Knoxville (WVLT) - If you were born after 1940, you were likely vaccinated against whooping cough as part of your routine immunizations.
So, how is it possible more cases of whooping cough are being reported now?
Medical Reporter Jessa Goddard takes a look at the disease and who's most at risk.
At its peak in the 1920's and 30's, the number of cases in the US was more than 250,000, when a vaccine was introduced in the 1970's that number dropped to about a thousand.
Now whooping cough is once again slowly on the rise.
The first symptoms of whooping cough are similar to those of the common cold, runny nose, sneezing, mild cough, low-grade fever.
After a week or two, the mild cough evolves into coughing spells that can last more than a minute.
Today, it's treated with antibiotics, but pertussis will never be eliminated.
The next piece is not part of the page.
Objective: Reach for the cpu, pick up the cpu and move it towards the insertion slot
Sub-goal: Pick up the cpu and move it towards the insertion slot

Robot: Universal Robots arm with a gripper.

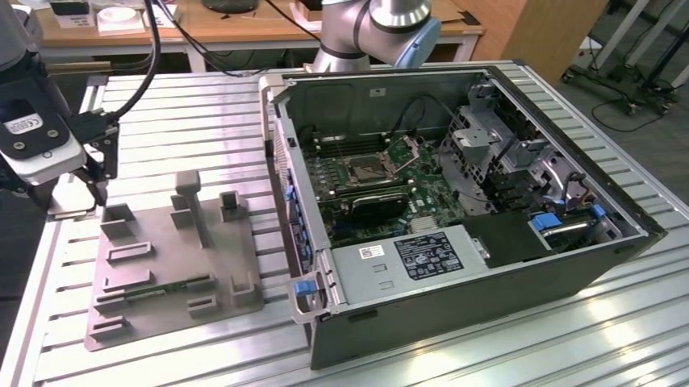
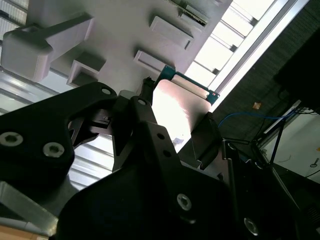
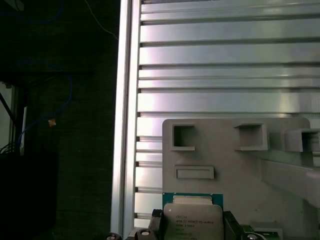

"And whooping cough is one of those bacteria that's just so our there, it can spring up and there are outbreaks, you know, every few years there are outbreaks in isolated communities," explains pediatric Doctor Michael Green.
And it is highly contagious.
An increasing number of cases have been reported to the CDC, some among infants less than six months of age, who have not yet built up immunity through their vaccinations.
But primarily it's showing up in a new population, teens and young adults.
"And then there are some of us who develops immunity along the way, and that's kind of the adolescents, that's kind of a new population that we're trying to treat. That's from about 11 to about 15," says Dr. Green.
Pediatricians believe more cases are being reported in teens and adults, because their immunity has faded since their original vaccination.
In fact, in Knox County, about eight cases are reported on average every year, but last year, there were 15.
"It's definitely a concern because again this is very contagious and can be spreading easily. And so you do kind of need to constantly keep it in the forefront of your mind," Dr. Green says.
That's why pediatricians now recommend 11 to 18 years olds get a booster shot that contains pertussis, preferably when they're 11 or 12.
Call your doctor if you suspect your child has whooping cough or has been exposed to someone with it.
That's especially true if he or she has long coughing spells that make your child turn red or purple, is vomiting or is accompanied by a whooping sound when your child breathes.